Differential expression and climate adaptation in barbastelle bats

Understanding evolutionary responses to climate change is crucial for species of conservation concern, especially for long-lived species such as bats. In this study on western barbastelle bats (Barbastella barbastellus), we use transcriptomics and genomics to investigate (i) plastic responses to different in situ temperatures, and (ii) genetic adaptations to climate that may have evolved in B. barbastellus. Differential expression analysis revealed a number of upregulated genes in bats from lower temperatures (9.9-11.3oC), UCP2 of which has been reported to be important for non-shivering thermogenesis. This suggests that these temperatures induce a cold stress plastic response and are likely near the thermal minima of active B. barbastellus.
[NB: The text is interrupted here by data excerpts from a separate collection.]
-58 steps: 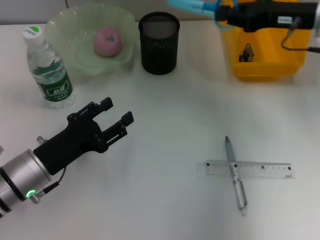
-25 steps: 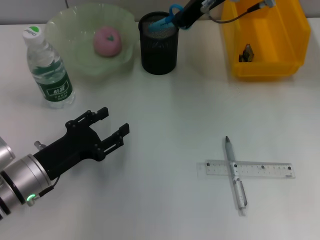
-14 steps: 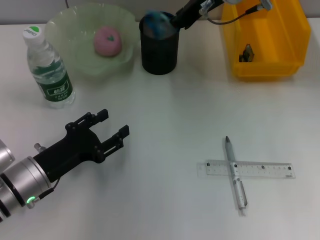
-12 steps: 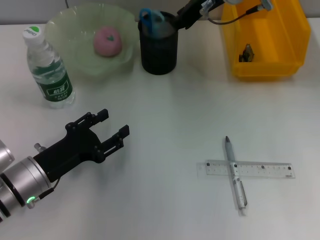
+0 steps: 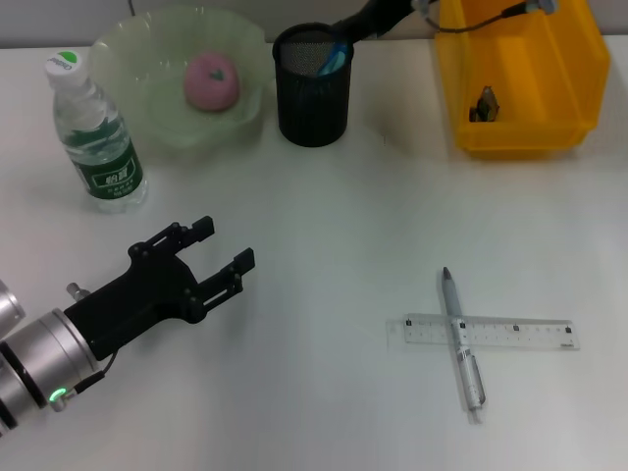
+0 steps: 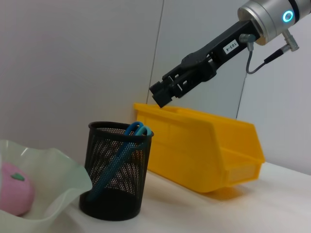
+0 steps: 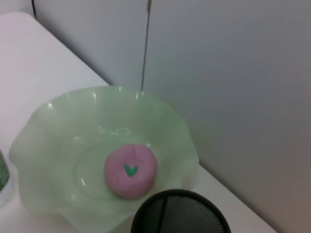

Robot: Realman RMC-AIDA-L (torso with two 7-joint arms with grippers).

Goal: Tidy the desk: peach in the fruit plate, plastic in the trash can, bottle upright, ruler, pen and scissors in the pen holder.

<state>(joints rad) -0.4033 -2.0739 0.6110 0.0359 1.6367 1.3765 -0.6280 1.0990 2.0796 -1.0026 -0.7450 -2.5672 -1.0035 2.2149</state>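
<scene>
The scissors [image 5: 334, 57] already lean inside the pen holder [image 5: 312, 85]. The right pincer [image 6: 164, 93] hangs just above its rim; I cannot tell how its fingers sit. The pen [image 5: 461, 340] lies across the ruler [image 5: 489, 333] on the surface, the ruler's long axis running left-right, nearer the right arm. The left pincer [image 5: 218, 250] rests spread wide.

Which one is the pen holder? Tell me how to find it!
Look along the far edge of the white table, between the pale green fruit plate and the yellow bin. The pen holder is the black mesh cup there, the only dark see-through thing, with blue scissors poking out.
</scene>
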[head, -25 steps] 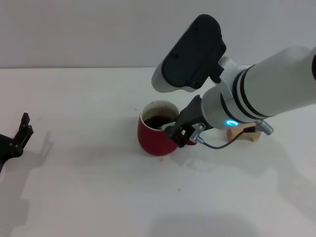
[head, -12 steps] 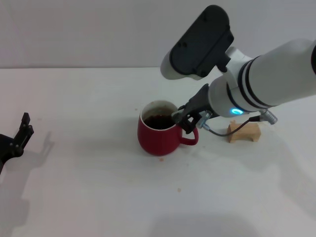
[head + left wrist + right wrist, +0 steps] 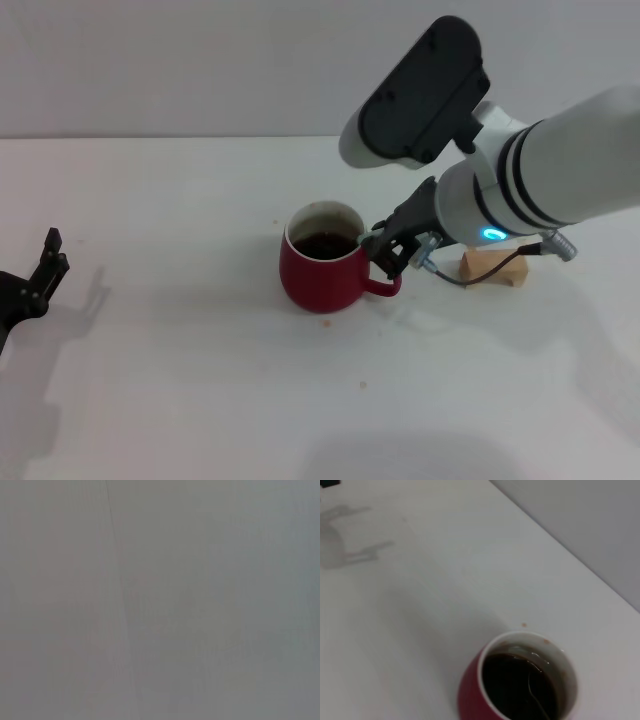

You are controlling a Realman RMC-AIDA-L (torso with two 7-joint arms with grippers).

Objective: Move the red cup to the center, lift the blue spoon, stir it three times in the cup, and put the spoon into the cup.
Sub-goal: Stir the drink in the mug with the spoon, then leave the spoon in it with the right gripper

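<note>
You are at the last step, by my reading: the blue spoon [image 3: 536, 692] already lies in the dark liquid of the red cup [image 3: 322, 271], which sits near the middle of the head view. The right gripper [image 3: 392, 247] hangs just beside the cup's handle; whether its jaws are open I cannot tell. Next, lift it clear without nudging the handle. The left gripper [image 3: 42, 268] is parked at the left edge, jaws apart.

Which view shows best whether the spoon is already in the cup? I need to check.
The right wrist view: it looks into the red cup, where the blue spoon lies in the dark liquid. The head view shows no spoon; the left wrist view shows neither.
</note>
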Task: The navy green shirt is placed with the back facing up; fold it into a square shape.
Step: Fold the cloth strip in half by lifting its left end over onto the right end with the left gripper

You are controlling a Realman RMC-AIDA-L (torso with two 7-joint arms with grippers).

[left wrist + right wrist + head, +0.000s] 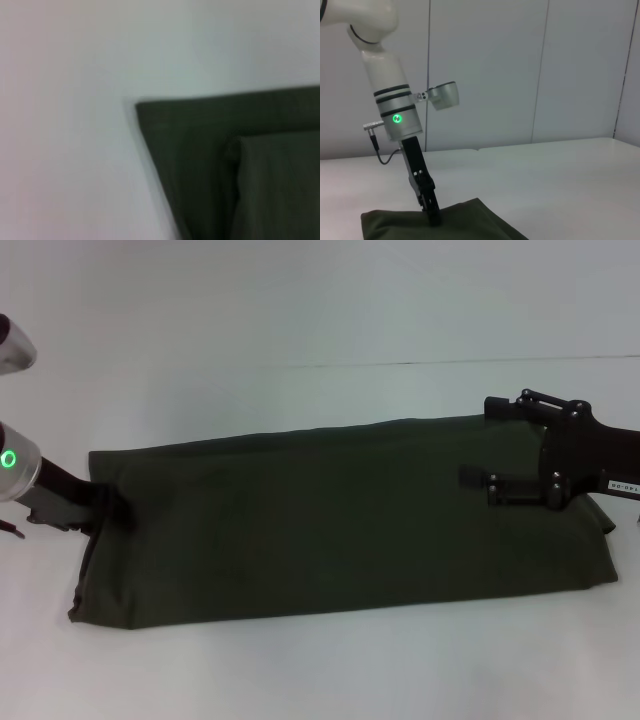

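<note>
A: How many items are lying on the work surface?

B: One shirt (330, 525) is lying on one white table (300, 300). It is stretching as a long, dark green band from the lower left of the head view to the right edge, already folded lengthwise, with its plain side facing up.

A: How many grippers are showing?

B: Two. The left gripper (108, 506) is sitting at the left edge of the head view, its tip pressing down onto the shirt's upper left corner. The right wrist view is showing the same gripper (433, 214) from across the table, coming down steeply with its fingertips meeting the cloth at the corner. The fingers are appearing pinched together there, but whether cloth is caught between them cannot be told.

A: And the right one?

B: The right gripper (478, 478) is reaching in from the right edge of the head view, lying over the shirt's upper right part. Whether it is open or closed cannot be told.

A: What is the left wrist view showing?

B: One corner of the shirt (200, 150) is filling the lower right of that frame, with a layered fold edge running through it, and bare table is surrounding it.
</note>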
In contrast, few genes were differentially expressed in higher temperatures (15.0-16.4oC), which suggests that these temperatures are not near the thermal maxima of active barbastelle bats across the range studied. Climate-associated loci identified by genotype-environment association analysis revealed potential adaptations to maximum summer temperatures (between England and Iberian bats) and to precipitation levels (in Teruel bats). Of the variants located within gene regions, IGF1 and MAPKAPK2 have roles in thermogenesis and inflammatory responses. Genomic offset analysis highlighted an elevated risk of maladaptation to future climates if a global fossil-fueled development scenario is prioritised, but a relatively low risk if a global sustainability pathway is chartered. Our results provide evidence that, during their active months, barbastelle bats have evolved plastic mechanisms for acclimating to lower temperatures outside of their optimum range and genetic adaptations to warmer and more arid climates.